Варвара, скомкав локтем подушку, повернулась. Арчаков пятерней будоражил свои гривастые волосы, засунутой в карман левой рукой нервно шевелил. Варвара тайком следила за ним.

«Как все меняется в жизни, — думала она, глядя на его знакомую манеру сердиться, — хоть и не родные, а ведь вместе росли, вместе когда-то бегали по бугру за опенками (она, бывало, таскает непосильную бадью, а он, подобрав брючишки, прыгает через ярки), вместе ездили на коляске по бахчам, купались в илистой речушке, били лягушек… Теперь же — а после похорон отца особенно — как чужие, хотя и под одной крышей».

Почти никогда и ни о чем они не говорят друг с другом, разве только по хозяйству о чем-нибудь. Ни о каких новостях Варвара не спрашивает у него, и сам он ни о чем не рассказывает. Арчаков догадывался, что давнишняя дружба у Варвары с Филиппом сохранилась и до сего времени. Но это его как бы нисколько не касалось, и он не вмешивался в это дело. Только теперь про Филиппа и его друзей при ней он никогда не говорил: то ли не хотел обижать ее, то ли опасался, чтоб она не навредила.

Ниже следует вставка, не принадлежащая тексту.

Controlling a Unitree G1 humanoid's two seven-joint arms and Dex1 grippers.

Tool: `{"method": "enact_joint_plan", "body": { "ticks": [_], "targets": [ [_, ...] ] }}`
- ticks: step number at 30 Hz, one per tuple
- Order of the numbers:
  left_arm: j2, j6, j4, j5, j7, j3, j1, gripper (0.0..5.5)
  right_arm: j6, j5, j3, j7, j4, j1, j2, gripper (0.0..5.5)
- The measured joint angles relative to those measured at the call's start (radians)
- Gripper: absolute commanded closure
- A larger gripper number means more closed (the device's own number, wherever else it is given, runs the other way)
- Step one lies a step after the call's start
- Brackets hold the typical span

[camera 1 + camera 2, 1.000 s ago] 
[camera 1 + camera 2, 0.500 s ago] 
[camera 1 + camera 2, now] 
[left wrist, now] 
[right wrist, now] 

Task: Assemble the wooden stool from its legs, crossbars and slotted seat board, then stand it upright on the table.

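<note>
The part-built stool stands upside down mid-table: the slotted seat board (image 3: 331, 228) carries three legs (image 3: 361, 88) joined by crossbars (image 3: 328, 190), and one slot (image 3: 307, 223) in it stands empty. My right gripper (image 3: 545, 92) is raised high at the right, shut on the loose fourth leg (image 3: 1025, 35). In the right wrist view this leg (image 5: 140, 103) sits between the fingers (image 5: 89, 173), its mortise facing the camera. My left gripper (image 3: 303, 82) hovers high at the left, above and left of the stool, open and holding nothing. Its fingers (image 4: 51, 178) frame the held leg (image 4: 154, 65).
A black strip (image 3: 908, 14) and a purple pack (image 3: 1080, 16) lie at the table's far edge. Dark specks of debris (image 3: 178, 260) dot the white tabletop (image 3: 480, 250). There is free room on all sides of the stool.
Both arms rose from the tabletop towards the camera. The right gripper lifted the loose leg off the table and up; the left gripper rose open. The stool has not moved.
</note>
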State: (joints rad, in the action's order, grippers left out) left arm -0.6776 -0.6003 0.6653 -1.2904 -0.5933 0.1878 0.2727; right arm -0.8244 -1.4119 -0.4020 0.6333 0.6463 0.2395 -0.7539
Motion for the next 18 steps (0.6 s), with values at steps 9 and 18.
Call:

С приходом карательного отряда хутор был объявлен на военном положении. Окончательно оформилась особая сотня под командой Арчакова. В нее вошли почти все «румыны» и небольшая часть фронтовиков. Бородачи оказались самыми ярыми служаками. Фронтовики относились ко всему недоверчиво, с ухмылкой, но не пойти в сотню не решились: боялись быть заподозренными в измене казачеству. А выгод от этого очень мало, если карательный отряд стоит в хуторе. Особенно смешило фронтовиков вооружение: на десять казаков приходилась одна винтовка, у остальных были длинные-предлинные пики, изготовления Якова Коваля. Но «румыны» и слушать не хотели, что так воевать нельзя. «Пуля — дура, штык — молодец», — говорили они, вспоминая суворовское изречение.